» Task brief: Output the data as it stands. Each line must match exactly.

» Given information:
▼

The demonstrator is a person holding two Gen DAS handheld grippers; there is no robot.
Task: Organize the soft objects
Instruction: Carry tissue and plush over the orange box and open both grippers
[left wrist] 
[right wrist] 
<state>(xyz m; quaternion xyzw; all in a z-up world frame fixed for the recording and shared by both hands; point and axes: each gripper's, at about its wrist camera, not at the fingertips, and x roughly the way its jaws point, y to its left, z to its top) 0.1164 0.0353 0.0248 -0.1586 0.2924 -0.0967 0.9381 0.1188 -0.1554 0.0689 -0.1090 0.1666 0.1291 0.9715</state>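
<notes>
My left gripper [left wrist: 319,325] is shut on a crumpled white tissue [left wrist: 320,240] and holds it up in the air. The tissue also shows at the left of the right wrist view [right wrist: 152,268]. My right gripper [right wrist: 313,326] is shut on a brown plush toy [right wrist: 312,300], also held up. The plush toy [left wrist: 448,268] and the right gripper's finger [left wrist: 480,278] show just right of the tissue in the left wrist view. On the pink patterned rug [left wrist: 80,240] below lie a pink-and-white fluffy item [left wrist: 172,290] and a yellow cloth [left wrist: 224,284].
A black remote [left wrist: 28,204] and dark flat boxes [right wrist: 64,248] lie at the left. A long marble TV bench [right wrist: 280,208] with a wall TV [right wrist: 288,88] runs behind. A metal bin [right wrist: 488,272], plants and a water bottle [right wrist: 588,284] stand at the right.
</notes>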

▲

» Solution:
The demonstrator is a person holding two Gen DAS handheld grippers; there is no robot.
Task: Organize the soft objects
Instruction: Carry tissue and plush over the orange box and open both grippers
[left wrist] 
[right wrist] 
<state>(xyz m; quaternion xyzw; all in a z-up world frame fixed for the recording and shared by both hands; point and axes: each gripper's, at about its wrist camera, not at the fingertips, and x roughly the way its jaws point, y to its left, z to its top) 0.1164 0.0353 0.0248 -0.1586 0.2924 -0.0967 0.9381 0.1188 -0.1554 0.0689 -0.1090 0.1666 0.1291 0.9715</state>
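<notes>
My left gripper [left wrist: 319,325] is shut on a crumpled white tissue [left wrist: 320,240] and holds it up in the air. The tissue also shows at the left of the right wrist view [right wrist: 152,268]. My right gripper [right wrist: 313,326] is shut on a brown plush toy [right wrist: 312,300], also held up. The plush toy [left wrist: 448,268] and the right gripper's finger [left wrist: 480,278] show just right of the tissue in the left wrist view. On the pink patterned rug [left wrist: 80,240] below lie a pink-and-white fluffy item [left wrist: 172,290] and a yellow cloth [left wrist: 224,284].
A black remote [left wrist: 28,204] and dark flat boxes [right wrist: 64,248] lie at the left. A long marble TV bench [right wrist: 280,208] with a wall TV [right wrist: 288,88] runs behind. A metal bin [right wrist: 488,272], plants and a water bottle [right wrist: 588,284] stand at the right.
</notes>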

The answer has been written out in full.